Dion menggosok tubuhnya dengan sabun, di bawah guyuran air hangat yang terjun dari shower. Dia menikmati aroma sabun dan sampo yang sangat menenangkannya itu.
Tiba-tiba saja, wajah Luna melintas begitu saja di kepala Dion. Tanpa sadar, pria itu tersenyum sendiri membayangkan cantiknya Luna versi baru yang dia temui.
“Ish! Apaan sih. Ngapain juga aku mikirin dia. Kurang kerjaan banget!”
Dion segera menggosok kepalanya sedikit lebih kuat, agar bayangan Luna yang masuk tanpa permisi itu bisa segera menghilang. Dia tidak mau terbawa suasana, apa lagi sampai memuji Luna cantik di depan orangnya sendiri. Bisa hancur reputasinya nanti.
Dion keluar dari kamar mandi dan segera mengambil baju ganti di lemarinya. Dia kemudian keluar dari kamar dan segera menuju ke ruang kerja.
Apartemennya sudah sepi, Irwan sudah pergi, kembali ke rumahnya sendiri.
Dion kembali membuka laptopnya yang sudah ditata Irwan di atas meja kerjanya. Asisten pribadi Dion itu sangat tahu apa yang akan dilakukan Dion setelah makan malam. Sambil menunggu makanannya dicerna dengan baik, Dion pasti memilih memeriksa pekerjaannya lagi, atau melanjutkan pekerjaannya yang belum selesai.
Saat Dion sedang berkonsentrasi mengerjakan pekerjaannya, sebuah panggilan masuk ke ponselnya. Dion melirik ke arah ponselnya dan melihat ada sebuah nama di layar ponselnya.
“Mau ngapain dia malam-malam telpon. Males banget!” geram Dion yang memilih mengabaikan telepon dari Celia.
Tapi bukan Celia namanya kalau tidak menghubungi Dion sampai pria itu menerima panggilannya. Kesal karena ponselnya terus bergetar dan mengganggu konsentrasinya, Dion pun akhirnya menerima panggilan itu.
“Apa!” ucap Dion dengan nada kesal.
“Dion, kamu ke mana aja sih hari ini.
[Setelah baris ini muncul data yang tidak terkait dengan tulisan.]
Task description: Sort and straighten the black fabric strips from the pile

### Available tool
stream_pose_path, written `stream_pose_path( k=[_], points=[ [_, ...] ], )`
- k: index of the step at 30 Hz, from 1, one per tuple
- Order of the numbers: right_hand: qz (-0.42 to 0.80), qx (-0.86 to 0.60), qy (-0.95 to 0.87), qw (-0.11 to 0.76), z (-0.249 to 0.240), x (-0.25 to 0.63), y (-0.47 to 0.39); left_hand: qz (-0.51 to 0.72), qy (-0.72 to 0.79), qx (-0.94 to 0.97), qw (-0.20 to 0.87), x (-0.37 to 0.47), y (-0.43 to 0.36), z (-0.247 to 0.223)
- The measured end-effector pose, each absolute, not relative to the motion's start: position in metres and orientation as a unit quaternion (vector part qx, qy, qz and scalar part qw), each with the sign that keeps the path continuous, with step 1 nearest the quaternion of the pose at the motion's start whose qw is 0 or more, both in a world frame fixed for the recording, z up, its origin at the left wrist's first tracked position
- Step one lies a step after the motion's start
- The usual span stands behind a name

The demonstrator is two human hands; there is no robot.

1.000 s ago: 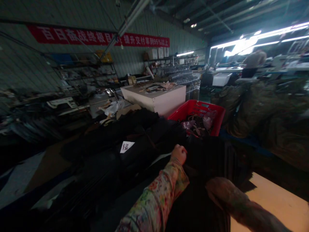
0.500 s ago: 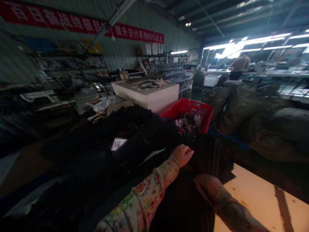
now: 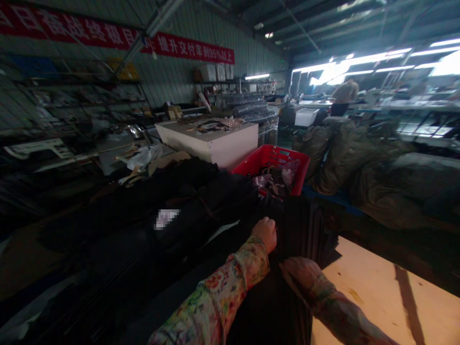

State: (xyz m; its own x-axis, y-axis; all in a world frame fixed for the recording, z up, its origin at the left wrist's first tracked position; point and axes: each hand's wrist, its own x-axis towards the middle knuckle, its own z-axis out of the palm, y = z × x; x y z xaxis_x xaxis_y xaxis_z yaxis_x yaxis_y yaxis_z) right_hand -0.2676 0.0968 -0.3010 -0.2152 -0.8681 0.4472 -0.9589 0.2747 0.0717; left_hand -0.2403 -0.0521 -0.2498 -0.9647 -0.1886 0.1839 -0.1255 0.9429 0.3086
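Here the left hand [image 3: 265, 233] is balled into a fist around the top edge of a black pleated fabric [image 3: 302, 225], which lies draped over the near corner of the desk [image 3: 377, 297], between the dark pile on the left and the bare pale wood on the right. The right hand [image 3: 300, 270] rests on the same cloth just below and to the right of the left; it is blurred and in shadow, so whether its fingers are curled or spread I cannot tell. Both arms wear flowered sleeves [image 3: 230, 292].

The work in hand looks like gripping and gathering the piece at its edge. Any further handling would call for a firm hold across the folds, since pleats of this kind tend to slide and fan out.

The fabric is matt black, thin, and ridged in narrow straight pleats that run away from the person. To the left sit stacks of black cloth [image 3: 161, 211], soft and lumpy (one carries a small pale label [image 3: 166, 218]). Behind the pleated piece stands a red plastic crate [image 3: 276, 160] with a perforated wall, holding scraps and clear bags. Beyond it is a white box-shaped cabinet [image 3: 215, 141], and to the right are heaps of olive-drab textile [image 3: 359, 163], heavy and rumpled. The desk top is smooth, light plywood.
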Motion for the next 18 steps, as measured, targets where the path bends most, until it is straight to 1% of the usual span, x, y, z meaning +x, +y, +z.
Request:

Sibuk banget sampe gak mau terima telepon aku,” ucap Celia memanja.
“Aku sibuk. Udah, aku mau kerja lagi!”
“Eh bentar!” cegak Celia.
Dion mendengus kesal. “Apa lagi sih!”
“Dion, besok makan siang bareng ya. Aku mau ajak kamu ke –“
“Aku gak bisa. Besok aku sibuk,” tolak Dion kesal.
“Bentar aja. Aku mau ajak kamu makan doang.”
“Cel, aku tuh ....” ucapan Dion terhenti saat dia melihat ada sesuatu di pinggir rak buku yang tidak sengaja dia tangkap lewat pandangan matanya.
“Dion. Kamu mau ngomong apa? Kamu mau kan be –“
“Gak! Aku sibuk. Aku mau kerja dulu!” Dion langsung memutus sambungan teleponnya dengan Celia.
Dion kembali melihat ke arah kotak besar yang ada di surut ruang kerjanya. Di atas kotak itu tertulis nama Luna.
Iya, itu adalah barang milik Luna yang masih ketinggalan di rumah yang pernah mereka tinggali bersama sebagai suami istri. Karena penasaran, Dion menggeser kursinya ke arah kotak itu berada.
“Isinya apa ya?” tanya Dion pada dirinya sendiri.